Comment by gritzko

5 months ago

I specialize in protocol design, unfortunately. A while ago I had to code some Unicode conversion routines from scratch and I must say I absolutely admire UTF-8. Unicode per se is a dumpster fire, likely because of objective reasons. Dealing with multiple Unicode encodings is a minefield. I even made an angry write-up back then https://web.archive.org/web/20231001011301/http://replicated...

UTF-8 made it all relatively neat back in the day. There are still ways to throw a wrench into the gears. For example, how do you handle UTF-8 encoded surrogate pairs? But at least one can filter that out as suspicious/malicious behavior.

5 comments

gritzko

sedatk 5 months ago

> For example, how do you handle UTF-8 encoded surrogate pairs?

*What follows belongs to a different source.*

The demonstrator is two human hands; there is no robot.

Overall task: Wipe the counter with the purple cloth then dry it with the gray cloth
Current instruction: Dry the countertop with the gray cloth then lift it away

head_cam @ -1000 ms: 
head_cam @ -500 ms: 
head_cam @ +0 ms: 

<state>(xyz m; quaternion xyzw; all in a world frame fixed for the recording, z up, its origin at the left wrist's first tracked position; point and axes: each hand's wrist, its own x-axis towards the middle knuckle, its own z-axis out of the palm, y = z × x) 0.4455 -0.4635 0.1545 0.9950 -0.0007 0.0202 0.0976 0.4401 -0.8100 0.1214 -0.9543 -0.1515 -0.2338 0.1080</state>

Surrogate pairs aren’t applicable to UTF-8. That part of Unicode block is just invalid for UTF-8 and should be treated as such (parsing error or as invalid characters etc).

gritzko 5 months ago
In theory, yes. In practice, there are throngs of parsers and converters who might handle such cases differently. https://seriot.ch/projects/parsing_json.html
- sedatk 5 months ago
  
  I mean hopefully not, but the linked example is about JSON parsing, not UTF-8.
  
  1 reply →

cryptonector 5 months ago

> Unicode per se is a dumpster fire

Maybe as to emojis, but otherwise, no, Unicode is not a dumpster fire. Unicode is elegant, and all the things that people complain about in Unicode are actually problems in human scripts.